What you have to do: Your answer must be an exact copy of the listing that follows, with all pictures omitted.

Supplied information:
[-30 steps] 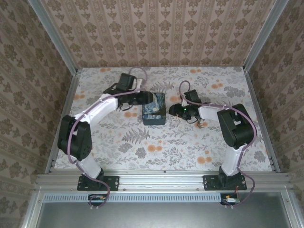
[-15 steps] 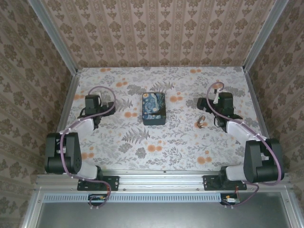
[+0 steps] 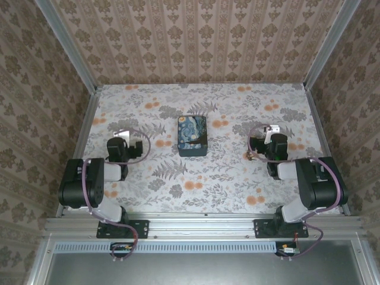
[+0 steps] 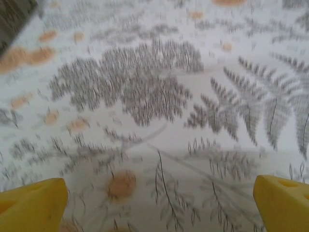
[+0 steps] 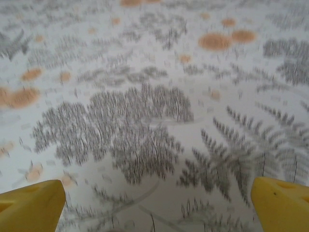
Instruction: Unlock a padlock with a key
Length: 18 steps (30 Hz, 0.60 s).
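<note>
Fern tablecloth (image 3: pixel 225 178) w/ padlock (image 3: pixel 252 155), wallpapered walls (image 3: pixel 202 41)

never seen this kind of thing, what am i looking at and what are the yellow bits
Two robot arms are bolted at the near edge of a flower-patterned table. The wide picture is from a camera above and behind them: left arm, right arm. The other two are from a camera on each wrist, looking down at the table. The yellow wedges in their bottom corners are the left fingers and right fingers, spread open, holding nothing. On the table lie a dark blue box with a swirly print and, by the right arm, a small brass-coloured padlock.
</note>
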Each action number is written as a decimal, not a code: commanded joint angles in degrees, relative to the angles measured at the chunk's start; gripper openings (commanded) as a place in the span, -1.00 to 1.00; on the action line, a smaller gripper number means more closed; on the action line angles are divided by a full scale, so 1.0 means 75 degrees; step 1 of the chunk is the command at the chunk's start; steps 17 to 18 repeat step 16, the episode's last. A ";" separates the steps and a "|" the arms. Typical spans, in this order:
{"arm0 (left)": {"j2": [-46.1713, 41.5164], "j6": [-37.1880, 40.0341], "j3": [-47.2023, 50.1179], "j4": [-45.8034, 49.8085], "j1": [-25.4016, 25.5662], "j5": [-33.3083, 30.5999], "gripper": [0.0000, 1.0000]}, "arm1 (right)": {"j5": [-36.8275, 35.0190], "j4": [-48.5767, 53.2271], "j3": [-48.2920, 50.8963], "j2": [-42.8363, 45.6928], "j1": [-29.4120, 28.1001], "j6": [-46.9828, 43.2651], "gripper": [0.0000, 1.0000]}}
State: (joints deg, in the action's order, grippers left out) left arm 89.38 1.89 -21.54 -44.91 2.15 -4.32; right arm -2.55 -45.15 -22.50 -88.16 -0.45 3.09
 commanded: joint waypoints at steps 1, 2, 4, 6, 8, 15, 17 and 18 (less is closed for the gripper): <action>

Response to this exercise:
[-30 steps] 
[-15 steps] 
[+0 steps] 
[+0 steps] 
[+0 steps] 
Instruction: Unlock a padlock with a key
Length: 18 steps (30 Hz, 0.60 s).
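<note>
Fern tablecloth (image 3: pixel 225 178) w/ padlock (image 3: pixel 252 155), wallpapered walls (image 3: pixel 202 41)

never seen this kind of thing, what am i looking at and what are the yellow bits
Two robot arms are bolted at the near edge of a flower-patterned table. The wide picture is from a camera above and behind them: left arm, right arm. The other two are from a camera on each wrist, looking down at the table. The yellow wedges in their bottom corners are the left fingers and right fingers, spread open, holding nothing. On the table lie a dark blue box with a swirly print and, by the right arm, a small brass-coloured padlock.
</note>
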Each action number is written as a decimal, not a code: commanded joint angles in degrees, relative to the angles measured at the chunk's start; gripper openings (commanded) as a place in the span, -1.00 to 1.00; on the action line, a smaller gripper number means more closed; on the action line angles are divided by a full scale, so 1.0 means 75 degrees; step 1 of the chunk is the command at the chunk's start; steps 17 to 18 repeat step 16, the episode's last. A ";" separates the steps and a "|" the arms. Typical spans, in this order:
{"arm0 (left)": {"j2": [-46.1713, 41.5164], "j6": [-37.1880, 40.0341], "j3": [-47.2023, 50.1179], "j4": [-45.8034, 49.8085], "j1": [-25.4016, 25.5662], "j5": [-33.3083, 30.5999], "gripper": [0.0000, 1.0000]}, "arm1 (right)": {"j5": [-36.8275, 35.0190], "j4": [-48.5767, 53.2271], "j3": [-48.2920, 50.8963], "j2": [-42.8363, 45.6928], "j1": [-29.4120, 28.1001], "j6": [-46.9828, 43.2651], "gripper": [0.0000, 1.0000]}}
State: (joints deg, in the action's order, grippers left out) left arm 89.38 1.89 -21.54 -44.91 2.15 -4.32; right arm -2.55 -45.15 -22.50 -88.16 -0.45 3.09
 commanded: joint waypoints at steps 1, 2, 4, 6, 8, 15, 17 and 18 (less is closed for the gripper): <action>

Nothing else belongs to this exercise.